This is an implementation of LNPBP-8 single-use-seal abstraction. Specifically, it provides a set of traits that allow to implement Peter's Todd single-use seal paradigm. Information in this file partially contains extracts from Peter's works listed in "Further reading" section.
The library is a part of more generic client_side_validation
library
covering other client-side-validation standards. Client-side-validation is a
paradigm for distributed computing, based on top of proof-of-publication/
commitment medium layer, which may be a bitcoin blockchain or other type of
distributed consensus system.
The development of the library is supported by LNP/BP Standards Association.
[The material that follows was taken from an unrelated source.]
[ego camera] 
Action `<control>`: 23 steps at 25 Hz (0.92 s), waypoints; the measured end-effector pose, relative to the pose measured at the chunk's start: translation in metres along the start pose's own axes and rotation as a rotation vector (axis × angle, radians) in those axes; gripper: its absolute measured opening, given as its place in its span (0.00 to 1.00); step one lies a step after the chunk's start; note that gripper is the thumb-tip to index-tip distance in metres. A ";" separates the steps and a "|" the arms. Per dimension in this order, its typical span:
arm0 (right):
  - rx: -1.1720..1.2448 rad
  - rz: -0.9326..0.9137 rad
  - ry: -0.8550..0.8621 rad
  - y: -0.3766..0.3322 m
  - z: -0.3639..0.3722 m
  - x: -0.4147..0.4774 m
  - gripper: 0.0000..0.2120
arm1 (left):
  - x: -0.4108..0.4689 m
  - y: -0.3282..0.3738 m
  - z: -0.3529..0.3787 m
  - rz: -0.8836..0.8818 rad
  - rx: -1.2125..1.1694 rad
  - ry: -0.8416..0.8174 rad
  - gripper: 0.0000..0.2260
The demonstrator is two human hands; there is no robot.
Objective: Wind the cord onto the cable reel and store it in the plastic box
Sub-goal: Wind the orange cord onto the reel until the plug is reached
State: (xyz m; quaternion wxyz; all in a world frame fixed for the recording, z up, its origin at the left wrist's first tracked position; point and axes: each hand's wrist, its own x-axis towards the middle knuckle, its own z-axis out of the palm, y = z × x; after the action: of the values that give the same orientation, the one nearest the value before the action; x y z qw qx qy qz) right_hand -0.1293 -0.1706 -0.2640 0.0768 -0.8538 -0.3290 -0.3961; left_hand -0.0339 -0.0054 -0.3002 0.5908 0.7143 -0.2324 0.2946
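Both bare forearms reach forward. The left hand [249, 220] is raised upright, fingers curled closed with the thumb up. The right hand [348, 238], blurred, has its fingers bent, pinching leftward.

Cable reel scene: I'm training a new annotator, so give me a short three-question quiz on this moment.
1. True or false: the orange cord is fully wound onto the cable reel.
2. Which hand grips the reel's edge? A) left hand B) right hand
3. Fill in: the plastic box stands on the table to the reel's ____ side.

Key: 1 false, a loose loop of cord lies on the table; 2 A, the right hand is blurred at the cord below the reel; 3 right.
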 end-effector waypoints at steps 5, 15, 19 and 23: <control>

Detailed developer & API documentation for the library can be accessed at https://docs.rs/single_use_seals/
To learn about the technologies enabled by the library please check slides from our tech presentations and LNP/BP tech talks videos
To use the library, you just need to reference the latest version, in
[dependencies]
section of your project Cargo.toml
.
single_use_seals = "1"
If you are using other client-side-validation libraries, consider importing
just a single client_side_validation
library which re-exports all of them,
including the current one.
The library does not expose any feature flags and have only a single dependency
on amplify_derive
crate, also created and supported by the LNP/BP Association.
Analogous to the real-world, physical, single-use-seals used to secure shipping containers, a single-use-seal primitive is a unique object that can be closed over a message exactly once. In short, a single-use-seal is an abstract mechanism to prevent double-spends.
A single-use-seal implementation supports two fundamental operations:
Close(l,m) → w
— Close seal l over message m, producing a witnessw
.Verify(l,w,m) → bool
— Verify that the seal l was closed over messagem
.
A single-use-seal implementation is secure if it is impossible for an attacker to cause the Verify function to return true for two distinct messages m1, m2, when applied to the same seal (it is acceptable, although non-ideal, for there to exist multiple witnesses for the same seal/message pair).
Practical single-use-seal implementations will also obviously require some way of generating new single-use-seals:
Gen(p)→l
— Generate a new seal basing on some seal definition datap
.
Single-use-seal: a commitment to commit to some (potentially unknown) message. The first commitment (i.e. single-use-seal) must be a well-defined (i.e. fully specified and unequally identifiable in some space, like in time/place or within a given formal informational system). Closing of a single-use-seal over message: a fulfilment of the first commitment: creation of the actual commitment to some message in a form unequally defined by the seal. Witness: data produced with closing of a single use seal which are required and sufficient for an independent party to verify that the seal was indeed closed over a given message (i.e. the commitment to the message had being created according to the seal definition).
NB: It's important to note, that while its possible to deterministically define was a given seal closed it yet may be not possible to find out if the seal is open; i.e. seal status may be either "closed over message" or "unknown". Some specific implementations of single-use-seals may define procedure to deterministically prove that a given seal is not closed (i.e. opened), however this is not a part of the specification and we should not rely on the existence of such possibility in all cases.
The module defines trait SealProtocol
that can be used for
implementation of single-use-seals with methods for seal close and
verification. A type implementing this trait operates only with messages
(which is represented by any type that implements AsRef<[u8]>
,i.e. can be
represented as a sequence of bytes) and witnesses (which is represented by
an associated type SealProtocol::Witness
). At the same time,
SealProtocol
can't define seals by itself.
Seal protocol operates with a *seal medium *: a proof of publication medium on which the seals are defined.
The module provides two options of implementing such medium: synchronous
SealProtocol
and asynchronous SealProtocolAsync
.
Examples of implementations can be found in bp::seals
module of bp-core
crate.
- Peter Todd. Preventing Consensus Fraud with Commitments and Single-Use-Seals. https://petertodd.org/2016/commitments-and-single-use-seals.
- Peter Todd. Scalable Semi-Trustless Asset Transfer via Single-Use-Seals and Proof-of-Publication. 1. Single-Use-Seal Definition. https://petertodd.org/2017/scalable-single-use-seal-asset-transfer
Contribution guidelines can be found in CONTRIBUTING
The libraries are distributed on the terms of Apache 2.0 opensource license. See LICENCE file for the license details.